Mr and Mrs Neocleous and Ms Rees had been involved in a dispute in relation to access to a plot of land forming part of a property known as Wilders’ Wood. Wilders’ Wood was owned by Ms Rees and was situated at the edge of Lake Windermere. The plot was only accessible on land by crossing the property belonging to Mr and Mrs Neocleous, and Ms Rees maintained she had a right of way. Mr and Mrs Neocleous disputed and, it was alleged, prevented access. The matter was due to be heard by the First Tier Tribunal but during settlement negotiations it was agreed that Mr and Mrs Neocleous would buy the plot of land for £175,000.
The settlement terms were recorded by exchange of emails between the parties’ solicitors. However, some time then passed and Ms Rees sought to have the matter re-listed before the Tribunal. Mr and Mrs Neocleous argued that the email exchange was a binding contract of compromise and brought proceedings for specific performance.
As the contract involved the disposition of land, the email exchange had to comply with the requirements of s 2 of the Law of Property (Miscellaneous Provisions) Act 1989 (the 1989 Act). In dispute was whether the ‘automatic’ generation of Ms Rees’s solicitor’s name, occupation, role and contact details at the foot of an email meant there was a contract which had been signed “by or on behalf of each party to the contract” in accordance with the requirements of the 1989 Act.

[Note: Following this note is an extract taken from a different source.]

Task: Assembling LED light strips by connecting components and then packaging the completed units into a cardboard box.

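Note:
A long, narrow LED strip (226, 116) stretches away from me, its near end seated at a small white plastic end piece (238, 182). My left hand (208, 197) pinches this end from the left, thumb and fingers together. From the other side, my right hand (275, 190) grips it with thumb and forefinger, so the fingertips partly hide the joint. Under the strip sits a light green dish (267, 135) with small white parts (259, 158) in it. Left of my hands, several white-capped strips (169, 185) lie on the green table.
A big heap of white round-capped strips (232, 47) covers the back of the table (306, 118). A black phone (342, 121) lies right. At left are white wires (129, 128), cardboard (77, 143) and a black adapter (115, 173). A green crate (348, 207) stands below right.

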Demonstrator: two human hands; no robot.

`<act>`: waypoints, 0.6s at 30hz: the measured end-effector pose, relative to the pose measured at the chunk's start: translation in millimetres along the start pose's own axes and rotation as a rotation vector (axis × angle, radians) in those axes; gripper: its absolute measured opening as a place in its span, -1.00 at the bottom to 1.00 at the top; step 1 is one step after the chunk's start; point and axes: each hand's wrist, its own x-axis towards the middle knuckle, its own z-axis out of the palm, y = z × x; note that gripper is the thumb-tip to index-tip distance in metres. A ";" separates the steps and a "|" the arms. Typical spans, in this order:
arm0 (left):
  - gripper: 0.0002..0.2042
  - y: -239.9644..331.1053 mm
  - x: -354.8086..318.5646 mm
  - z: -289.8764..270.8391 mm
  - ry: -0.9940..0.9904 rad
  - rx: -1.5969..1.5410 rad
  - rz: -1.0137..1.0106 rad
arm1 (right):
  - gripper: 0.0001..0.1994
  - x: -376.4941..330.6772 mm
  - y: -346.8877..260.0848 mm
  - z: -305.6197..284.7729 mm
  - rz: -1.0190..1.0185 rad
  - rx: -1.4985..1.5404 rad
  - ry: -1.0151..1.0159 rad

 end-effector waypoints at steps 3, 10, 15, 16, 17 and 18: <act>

The County Court held that the email footer was a sufficient act of signing and the requirements of the 1989 Act had been met, the judge commenting that:
- the ordinary usage of words has a tendency to develop and “many an ‘ordinary person’ would consider that what is produced when one stores a name in the Microsoft Outlook ‘Signature’ function with the intent that it is automatically posted at the bottom of every email is indeed a ‘signature’”. However, the “sounder guide” to whether it is in fact a signature is whether the name was applied “with authenticating intent”. In this case the solicitor had added the words ‘Many Thanks’ at the end of the text. The judge noted that “the manual typing rather than automatic inclusion of the words ‘Many Thanks’ at the end of the email strongly suggests that the author is relying on the automatic footer to sign off his name”;
- the recipient of an email has no way of knowing whether a signature is added automatically or manually and that “the presence of the name indicates a clear intention to associate oneself with the email – to authenticate it or to sign it”; and
- the footer is only present because of a conscious decision to insert its contents (whether as a decision in that particular case or a more general decision to add the footer in all cases) and the sender is aware their name is being applied as a footer.
As the contract has been signed and it was not in dispute that the solicitor had Ms Rees’s authority when the email was sent, there was contractual intention and the exchange incorporated the terms of the agreement, Mr and Mrs Neocleous were granted an order for specific performance.
Comment
The decision is of interest for a number of reasons: (1) it is a reminder that a signature footer in an email can be a signature if it is affixed with an authenticating intention and this decision will no doubt be cited with approval in discussions about electronic signing; (2) it makes it clear that the automatic inclusion of a signature footer by the operation of Microsoft Outlook does not make the footer any less valid a signature than if it had been included manually; and (3) it demonstrates the need for care in exchanges of emails when the context may give rise to an argument that a binding contract has been entered into (and the insertion of the words ‘Subject to Contract’ in the title may be desirable in appropriate situations).